Десятилетний, он точно рождался заново на собственных глазах. Удивления он не испытывал. Все это уже виделось ему прежде, и не только во сне. Приехали в лагерь — он заранее знал, каким окажется некрашеный одноэтажный дом в шесть комнат, поднятый на сваи от осенних паводков. Стали на скорую руку устраиваться, и он помогал наводить сумбурный порядок, и даже движенья свои узнавал — так ему это и грезилось. Полмесяца потом вкушал он грубую, мужскую пищу, наскоро сготовленную теми, для кого охота была поважнее стряпни, — кислые комоватые лепешки и дичину: оленину, медвежатину, индейку, енота — такого мяса он в жизни не едал; и спал он, как спят охотники, завернувшись в шершавые одеяла без простыней. Каждый серый рассвет заставал его с Сэмом Фазерсом на лазу. Место ему отвели самое убогое, самое недобычливое из всех. Он и к этому был готов и даже не надеялся в эту первую свою охоту услышать идущих по следу гончих. Однако услышал. Это было на третье утро — откуда-то пришел звук, невнятный, почти неразличимый, но он догадался, хотя никогда раньше не слышал, как стая гонит зверя. Звук вырос, распался на голоса, и он выделил в общем хоре пятерых собак Маккаслина.
— Теперь, — сказал Сэм, — направь ружье чуть кверху, взведи курки и стой не шевелясь.
Но ему еще не полагалось в этот раз. Смирению он уже научился. Придет и терпение. Это ведь первая неделя, ему только-только десять. И миг кончился. Ему почудился исчезающий в чаще рогач, дымчатый, удлиненный скоростью, унесся и лай, а сизая тишина еще звенела; из хмурой лесной дали, из серым дождичком растекающегося утра донеслось два выстрела.
— Теперь спусти курки, — сказал Сэм.
Он повиновался.
— Ты знал, что гон пройдет не здесь.
— Да, — ответил Сэм. — Я учу тебя, что делать, если стрелять не удалось. Зверь прошел, курки не спущены, и тут-то гибнут люди и собаки.

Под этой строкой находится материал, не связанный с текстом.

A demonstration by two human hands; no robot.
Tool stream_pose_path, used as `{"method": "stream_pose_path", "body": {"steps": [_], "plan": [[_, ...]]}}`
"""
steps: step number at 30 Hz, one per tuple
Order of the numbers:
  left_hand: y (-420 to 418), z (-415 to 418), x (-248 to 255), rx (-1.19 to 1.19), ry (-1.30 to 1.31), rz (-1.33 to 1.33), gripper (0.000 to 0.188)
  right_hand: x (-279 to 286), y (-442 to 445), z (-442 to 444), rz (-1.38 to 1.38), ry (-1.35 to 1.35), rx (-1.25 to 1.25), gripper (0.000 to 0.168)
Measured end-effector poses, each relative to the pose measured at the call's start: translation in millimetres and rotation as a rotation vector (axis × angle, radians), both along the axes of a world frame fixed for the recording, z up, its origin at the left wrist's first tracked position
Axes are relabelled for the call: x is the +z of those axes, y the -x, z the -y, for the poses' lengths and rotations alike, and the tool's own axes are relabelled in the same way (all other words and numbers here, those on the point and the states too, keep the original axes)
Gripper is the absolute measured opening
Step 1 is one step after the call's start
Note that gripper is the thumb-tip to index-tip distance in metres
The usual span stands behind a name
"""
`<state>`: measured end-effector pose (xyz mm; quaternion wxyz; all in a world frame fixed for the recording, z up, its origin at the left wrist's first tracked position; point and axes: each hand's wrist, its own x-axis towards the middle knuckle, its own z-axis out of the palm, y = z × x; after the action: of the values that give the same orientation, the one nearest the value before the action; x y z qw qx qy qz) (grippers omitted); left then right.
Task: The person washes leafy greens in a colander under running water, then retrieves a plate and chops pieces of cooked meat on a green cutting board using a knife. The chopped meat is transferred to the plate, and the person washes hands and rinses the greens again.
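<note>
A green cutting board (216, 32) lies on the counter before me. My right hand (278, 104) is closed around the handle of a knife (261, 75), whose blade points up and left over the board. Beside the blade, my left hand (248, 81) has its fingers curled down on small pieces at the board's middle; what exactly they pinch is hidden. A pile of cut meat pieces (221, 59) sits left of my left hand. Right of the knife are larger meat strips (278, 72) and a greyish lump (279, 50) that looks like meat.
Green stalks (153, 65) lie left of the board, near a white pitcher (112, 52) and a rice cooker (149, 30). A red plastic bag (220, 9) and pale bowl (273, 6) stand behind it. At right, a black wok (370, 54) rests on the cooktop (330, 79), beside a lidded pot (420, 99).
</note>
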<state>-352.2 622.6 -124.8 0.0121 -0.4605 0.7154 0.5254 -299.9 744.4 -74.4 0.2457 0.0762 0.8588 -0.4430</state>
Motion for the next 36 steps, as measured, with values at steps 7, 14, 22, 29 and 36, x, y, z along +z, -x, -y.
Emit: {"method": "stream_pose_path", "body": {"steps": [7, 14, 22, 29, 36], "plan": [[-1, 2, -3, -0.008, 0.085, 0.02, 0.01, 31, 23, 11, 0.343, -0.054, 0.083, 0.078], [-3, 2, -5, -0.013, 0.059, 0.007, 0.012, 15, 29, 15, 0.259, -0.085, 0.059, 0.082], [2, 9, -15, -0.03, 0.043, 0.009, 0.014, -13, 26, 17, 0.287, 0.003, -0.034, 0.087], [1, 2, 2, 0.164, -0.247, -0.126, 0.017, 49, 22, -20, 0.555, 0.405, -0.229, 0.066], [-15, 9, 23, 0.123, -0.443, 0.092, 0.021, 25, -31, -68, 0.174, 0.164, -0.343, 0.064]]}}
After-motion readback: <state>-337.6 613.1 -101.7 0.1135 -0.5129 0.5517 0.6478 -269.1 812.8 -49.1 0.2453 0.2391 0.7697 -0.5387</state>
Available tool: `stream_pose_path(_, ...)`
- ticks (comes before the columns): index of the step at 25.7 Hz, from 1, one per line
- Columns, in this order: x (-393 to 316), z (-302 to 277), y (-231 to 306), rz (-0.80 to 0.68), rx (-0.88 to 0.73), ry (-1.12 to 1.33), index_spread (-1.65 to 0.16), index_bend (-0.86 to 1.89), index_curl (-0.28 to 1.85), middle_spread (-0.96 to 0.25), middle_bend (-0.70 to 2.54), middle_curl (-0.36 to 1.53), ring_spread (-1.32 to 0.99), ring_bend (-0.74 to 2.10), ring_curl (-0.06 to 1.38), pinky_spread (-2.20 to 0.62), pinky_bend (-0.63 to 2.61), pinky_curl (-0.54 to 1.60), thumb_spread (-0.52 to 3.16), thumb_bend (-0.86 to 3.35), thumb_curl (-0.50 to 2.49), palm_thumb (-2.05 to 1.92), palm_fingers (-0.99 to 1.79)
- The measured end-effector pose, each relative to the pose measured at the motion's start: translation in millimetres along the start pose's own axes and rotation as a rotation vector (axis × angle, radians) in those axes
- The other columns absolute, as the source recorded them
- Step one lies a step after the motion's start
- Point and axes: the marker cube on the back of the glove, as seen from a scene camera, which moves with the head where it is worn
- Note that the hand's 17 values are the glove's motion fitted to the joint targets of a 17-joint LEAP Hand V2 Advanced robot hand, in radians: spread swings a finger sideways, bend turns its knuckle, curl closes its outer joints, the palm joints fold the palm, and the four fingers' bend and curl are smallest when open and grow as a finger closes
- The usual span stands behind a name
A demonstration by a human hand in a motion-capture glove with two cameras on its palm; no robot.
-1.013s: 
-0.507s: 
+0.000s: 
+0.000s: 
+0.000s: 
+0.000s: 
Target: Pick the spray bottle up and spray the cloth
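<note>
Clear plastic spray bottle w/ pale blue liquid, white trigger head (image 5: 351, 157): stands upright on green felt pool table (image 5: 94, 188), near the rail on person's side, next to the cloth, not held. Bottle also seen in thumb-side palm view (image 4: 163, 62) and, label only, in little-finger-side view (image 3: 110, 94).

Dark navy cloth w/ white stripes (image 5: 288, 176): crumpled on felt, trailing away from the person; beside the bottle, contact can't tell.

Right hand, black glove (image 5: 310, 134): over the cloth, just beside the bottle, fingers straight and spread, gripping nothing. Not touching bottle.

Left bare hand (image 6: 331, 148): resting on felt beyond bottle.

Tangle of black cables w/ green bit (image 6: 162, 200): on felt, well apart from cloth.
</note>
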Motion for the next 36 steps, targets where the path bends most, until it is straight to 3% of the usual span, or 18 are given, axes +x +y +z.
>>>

— Все равно это был не он, — сказал мальчик. — И не другой медведь даже. Всего лишь олень.
— Да, — сказал Сэм, — всего лишь олень.
В одно из утр второй недели он снова услышал гон. Сразу, без напоминания, он изготовил свое чересчур длинное и тяжелое, на взрослого рассчитанное ружье, хотя гон проходил еще дальше, чем в тот раз. Собачий лай едва доносился, и звучал он совсем особенно. Взведи курки, встань, где обзор получше, и замри — так учил Сэм, а тут вдруг сам двинулся с места, подошел.